WHENEVER I read about Salisbury’s new community campus I have this weird feeling that I’m in a Harry Potter novel.

Why? Because it appears that the enlarged leisure centre will have an astounding capacity to hold whatever you decide to chuck into it, rather like Mad-Eye Moody’s magical trunk.

This useful item contained, among a great many other things, an invisibility cloak, an assortment of Sneakoscopes and a 10ft deep secret compartment (possibly created with an Undetectable Extension Charm, I’m told) that was used to imprison Dark Wizards, Death Eaters and even poor old Moody himself.

(What wouldn’t I have given, back in my reporting days, for one of those cloaks and a Sneakoscope of my own, to find out when something iffy was in the offing up at Trowbridge? Instead of having to rely on disenchanted councillors.) At the project’s outset we were assured that the campus would house the young music-makers of Bass Connection (now the Sound Emporium), enabling Wiltshire Council to eject them from Grosvenor House and cash in on its development value.
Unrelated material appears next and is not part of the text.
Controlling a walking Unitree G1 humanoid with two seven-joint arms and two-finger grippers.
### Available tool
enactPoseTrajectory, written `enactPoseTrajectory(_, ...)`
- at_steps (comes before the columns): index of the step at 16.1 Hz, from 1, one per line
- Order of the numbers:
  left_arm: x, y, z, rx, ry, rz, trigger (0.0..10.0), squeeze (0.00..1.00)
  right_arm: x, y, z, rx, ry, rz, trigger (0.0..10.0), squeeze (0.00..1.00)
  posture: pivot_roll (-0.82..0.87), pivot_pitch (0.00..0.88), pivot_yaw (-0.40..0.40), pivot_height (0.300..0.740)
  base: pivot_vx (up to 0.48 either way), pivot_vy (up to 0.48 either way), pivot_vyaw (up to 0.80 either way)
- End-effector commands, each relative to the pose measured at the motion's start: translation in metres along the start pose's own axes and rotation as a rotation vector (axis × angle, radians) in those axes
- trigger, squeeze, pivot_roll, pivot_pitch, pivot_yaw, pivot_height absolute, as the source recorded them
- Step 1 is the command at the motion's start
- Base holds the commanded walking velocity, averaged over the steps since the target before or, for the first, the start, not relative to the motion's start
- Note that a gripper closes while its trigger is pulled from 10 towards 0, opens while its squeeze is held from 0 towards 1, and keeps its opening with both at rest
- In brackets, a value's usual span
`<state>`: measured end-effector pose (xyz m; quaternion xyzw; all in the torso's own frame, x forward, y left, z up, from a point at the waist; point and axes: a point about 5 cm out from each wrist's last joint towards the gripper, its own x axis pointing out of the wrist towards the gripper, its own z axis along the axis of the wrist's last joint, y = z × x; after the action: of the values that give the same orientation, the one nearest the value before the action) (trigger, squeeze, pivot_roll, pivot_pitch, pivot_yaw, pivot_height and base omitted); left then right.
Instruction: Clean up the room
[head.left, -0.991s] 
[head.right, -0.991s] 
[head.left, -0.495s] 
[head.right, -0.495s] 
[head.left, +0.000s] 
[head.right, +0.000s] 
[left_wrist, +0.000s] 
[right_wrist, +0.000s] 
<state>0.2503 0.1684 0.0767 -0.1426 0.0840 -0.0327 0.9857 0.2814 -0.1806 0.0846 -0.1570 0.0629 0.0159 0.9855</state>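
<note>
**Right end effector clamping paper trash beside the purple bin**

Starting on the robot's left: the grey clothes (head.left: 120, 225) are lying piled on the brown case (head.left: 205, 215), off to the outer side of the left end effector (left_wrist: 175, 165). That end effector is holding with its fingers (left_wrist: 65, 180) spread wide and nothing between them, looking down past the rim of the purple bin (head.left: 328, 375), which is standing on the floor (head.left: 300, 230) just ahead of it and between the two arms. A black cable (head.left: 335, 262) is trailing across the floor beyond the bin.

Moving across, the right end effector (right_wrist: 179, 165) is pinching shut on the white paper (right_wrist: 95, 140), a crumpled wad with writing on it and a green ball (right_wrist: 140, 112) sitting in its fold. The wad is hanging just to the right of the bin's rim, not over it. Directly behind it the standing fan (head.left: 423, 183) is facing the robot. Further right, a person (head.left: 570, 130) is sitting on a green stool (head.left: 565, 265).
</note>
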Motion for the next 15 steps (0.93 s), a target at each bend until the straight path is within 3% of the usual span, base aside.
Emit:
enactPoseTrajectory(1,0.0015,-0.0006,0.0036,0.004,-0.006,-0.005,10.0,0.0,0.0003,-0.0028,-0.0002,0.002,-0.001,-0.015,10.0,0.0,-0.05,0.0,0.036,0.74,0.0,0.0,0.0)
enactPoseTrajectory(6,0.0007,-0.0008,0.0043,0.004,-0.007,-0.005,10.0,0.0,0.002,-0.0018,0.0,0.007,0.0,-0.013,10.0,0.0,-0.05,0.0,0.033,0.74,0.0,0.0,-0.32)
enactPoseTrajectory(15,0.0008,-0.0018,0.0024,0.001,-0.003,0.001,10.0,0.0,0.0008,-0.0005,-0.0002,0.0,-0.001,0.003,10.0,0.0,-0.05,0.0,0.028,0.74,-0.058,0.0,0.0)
I said at the time that there wouldn’t be enough rehearsal rooms and that people doing yoga might not like all that drumming anyway. All I got were bland assurances that everything would be hunky dory. Now we hear that the yoof are being shunted off to a soundproof bunker on Harnham Hill instead.

I remember, too, being told that the police and their response vehicles were proceeding in the direction of Five Rivers. With its elf ’n’safety hat on, this column queried the wisdom of 999 cars zooming between overexcited children attending pool parties.
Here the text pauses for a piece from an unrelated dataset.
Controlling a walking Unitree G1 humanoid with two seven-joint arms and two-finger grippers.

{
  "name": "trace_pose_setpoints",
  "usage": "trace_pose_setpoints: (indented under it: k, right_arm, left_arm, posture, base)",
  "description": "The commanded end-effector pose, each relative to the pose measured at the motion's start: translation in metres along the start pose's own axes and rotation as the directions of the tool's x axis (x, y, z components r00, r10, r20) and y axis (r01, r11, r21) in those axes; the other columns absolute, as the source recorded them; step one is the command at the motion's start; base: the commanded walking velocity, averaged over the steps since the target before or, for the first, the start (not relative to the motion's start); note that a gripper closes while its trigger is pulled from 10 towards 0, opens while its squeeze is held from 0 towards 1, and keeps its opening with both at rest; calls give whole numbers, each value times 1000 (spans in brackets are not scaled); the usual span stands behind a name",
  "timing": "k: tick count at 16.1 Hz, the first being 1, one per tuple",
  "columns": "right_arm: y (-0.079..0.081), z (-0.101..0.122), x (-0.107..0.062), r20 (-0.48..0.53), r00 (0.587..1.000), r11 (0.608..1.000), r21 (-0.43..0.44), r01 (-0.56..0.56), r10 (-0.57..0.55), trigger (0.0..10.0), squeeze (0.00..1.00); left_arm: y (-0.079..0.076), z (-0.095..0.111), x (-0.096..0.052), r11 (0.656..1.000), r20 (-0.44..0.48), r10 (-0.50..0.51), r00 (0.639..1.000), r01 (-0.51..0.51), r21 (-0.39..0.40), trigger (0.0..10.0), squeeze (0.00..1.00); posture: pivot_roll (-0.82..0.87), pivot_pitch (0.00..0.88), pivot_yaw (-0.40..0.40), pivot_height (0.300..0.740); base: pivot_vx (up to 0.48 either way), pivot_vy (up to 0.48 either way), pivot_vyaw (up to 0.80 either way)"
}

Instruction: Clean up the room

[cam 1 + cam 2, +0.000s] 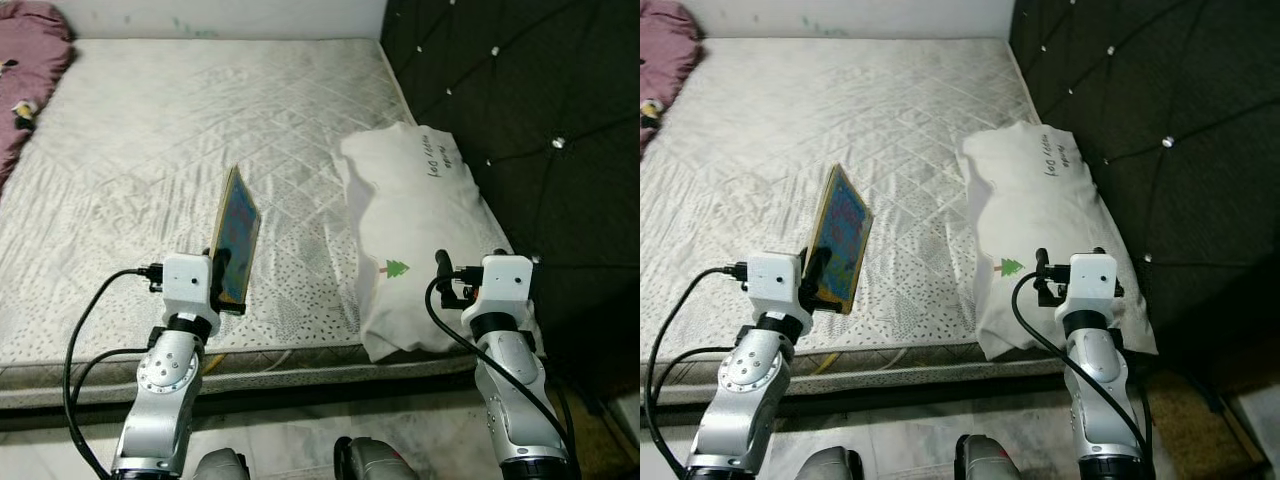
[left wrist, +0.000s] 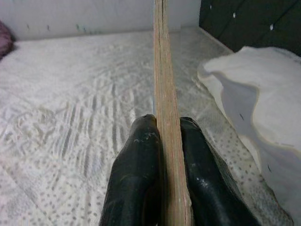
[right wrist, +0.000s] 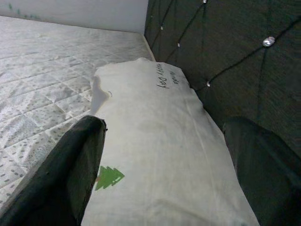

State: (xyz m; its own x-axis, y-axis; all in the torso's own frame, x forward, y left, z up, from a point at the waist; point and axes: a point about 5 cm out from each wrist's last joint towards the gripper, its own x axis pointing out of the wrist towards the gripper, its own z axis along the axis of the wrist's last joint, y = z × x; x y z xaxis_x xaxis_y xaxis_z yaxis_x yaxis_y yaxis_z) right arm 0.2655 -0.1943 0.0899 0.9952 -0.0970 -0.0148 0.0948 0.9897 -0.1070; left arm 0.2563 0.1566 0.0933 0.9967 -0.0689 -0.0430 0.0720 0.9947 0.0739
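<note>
A thin book [image 1: 236, 235] with a colourful cover stands on edge above the near part of the mattress [image 1: 150, 160]. My left gripper [image 1: 226, 282] is shut on its lower end; in the left wrist view the book's spine [image 2: 165, 94] runs up between the two black fingers [image 2: 136, 183]. A white pillow [image 1: 415, 230] with a small green tree print and handwriting lies along the bed's right side. My right gripper [image 3: 164, 160] hovers open over the pillow's near end, its fingers [image 3: 70, 169] spread wide on either side.
A dark tufted headboard [image 1: 520, 100] rises at the right of the bed. A maroon blanket [image 1: 25, 70] is bunched at the far left corner. A pale wall runs behind. The bed's front edge [image 1: 300, 360] lies just before my arms, tiled floor below.
</note>
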Motion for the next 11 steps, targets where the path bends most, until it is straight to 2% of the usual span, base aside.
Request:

It’ll be fine, I was told. They’ll be careful. Now it’s been decided that response cars will carry on operating from their temporary home, Amesbury, while most officers will work out of Bourne Hill. (Might be helpful if Wiltshire could conjure up a few cells out of those changing rooms at the gym, though.) The latest announcement is that the combined Wiltshire and Dorset fire service will have a ‘strategic hub’ there.
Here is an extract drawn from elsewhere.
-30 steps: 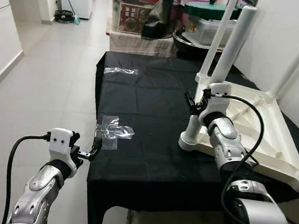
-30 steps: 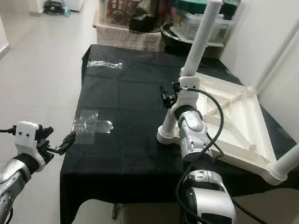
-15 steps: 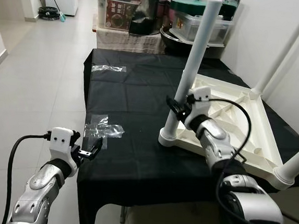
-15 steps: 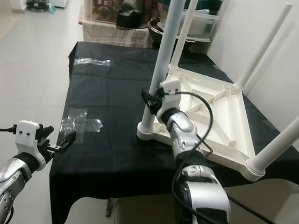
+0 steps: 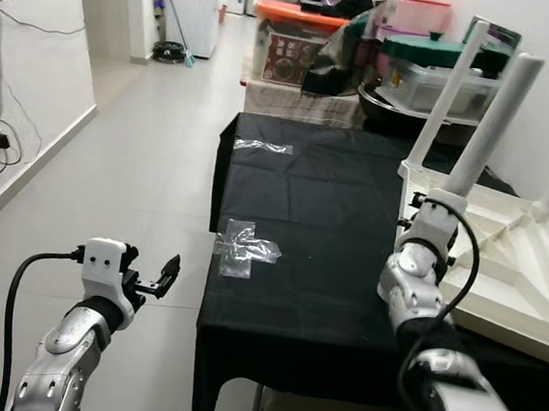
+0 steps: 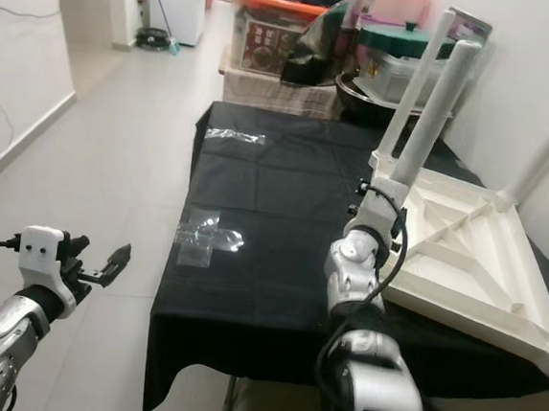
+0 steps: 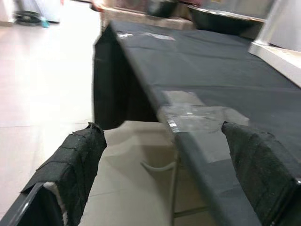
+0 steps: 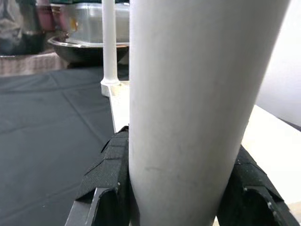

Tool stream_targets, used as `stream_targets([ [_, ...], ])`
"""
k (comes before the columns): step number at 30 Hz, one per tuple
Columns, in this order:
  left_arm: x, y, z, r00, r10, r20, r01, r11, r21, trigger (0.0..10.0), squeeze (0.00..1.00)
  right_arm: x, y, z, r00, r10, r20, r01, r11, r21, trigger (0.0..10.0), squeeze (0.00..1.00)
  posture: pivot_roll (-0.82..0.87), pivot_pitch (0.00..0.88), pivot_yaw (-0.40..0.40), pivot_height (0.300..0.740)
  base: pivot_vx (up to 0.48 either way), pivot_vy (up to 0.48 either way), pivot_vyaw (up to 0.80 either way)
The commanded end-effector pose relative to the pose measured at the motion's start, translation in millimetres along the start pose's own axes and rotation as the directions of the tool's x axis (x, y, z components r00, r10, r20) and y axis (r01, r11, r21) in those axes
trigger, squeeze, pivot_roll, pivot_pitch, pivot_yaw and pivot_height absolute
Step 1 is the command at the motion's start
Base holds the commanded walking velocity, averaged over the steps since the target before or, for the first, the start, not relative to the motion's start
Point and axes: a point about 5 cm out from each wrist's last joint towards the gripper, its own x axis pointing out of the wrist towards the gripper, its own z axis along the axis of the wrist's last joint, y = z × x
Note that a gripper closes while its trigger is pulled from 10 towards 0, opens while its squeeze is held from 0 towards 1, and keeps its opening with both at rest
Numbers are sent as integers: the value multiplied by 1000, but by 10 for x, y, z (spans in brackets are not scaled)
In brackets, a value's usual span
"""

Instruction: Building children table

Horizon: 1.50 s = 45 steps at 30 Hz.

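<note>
While right gripper [image 8: 181, 188] clasps table leg [image 8: 197, 94], green-lidded tub [image 5: 423, 65] beyond

The right pincer [image 8: 176, 188] is hidden behind its own silver wrist in the head views; in the wrist view the thick white plastic table leg [image 8: 197, 94] it clasps runs off the top edge and covers the gap between the black fingers [image 8: 106, 176]. The upturned white plastic children's table top [image 6: 471, 271] is cut off at the right edge of both head views, so its far corners are out of sight. The black-clothed surface [image 5: 320, 229] hides its own legs under the draped cloth. The left wrist view is blurred; the clear crumpled plastic wrap [image 7: 197, 113] at the surface's near left edge is indistinct. Labels on the storage boxes [image 5: 288, 48] beyond the far edge are too small to read.
</note>
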Motion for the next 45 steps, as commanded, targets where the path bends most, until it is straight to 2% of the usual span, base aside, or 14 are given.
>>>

A couple of weeks ago Patricia Fagan, who chaired the volunteer group set up by Wiltshire to oversee the campus project, quit in disgust because no-one would tell her what was happening.

She’d only found out about the fire service move at a meeting of Salisbury City Council. Now the future of her entire group is in doubt and Wiltshire’s deputy leader, John Thomson, is talking about creating new ‘project boards’ instead to “ensure everything is open and transparent”. What a load of old Hogwarts! Or should that be hogwash?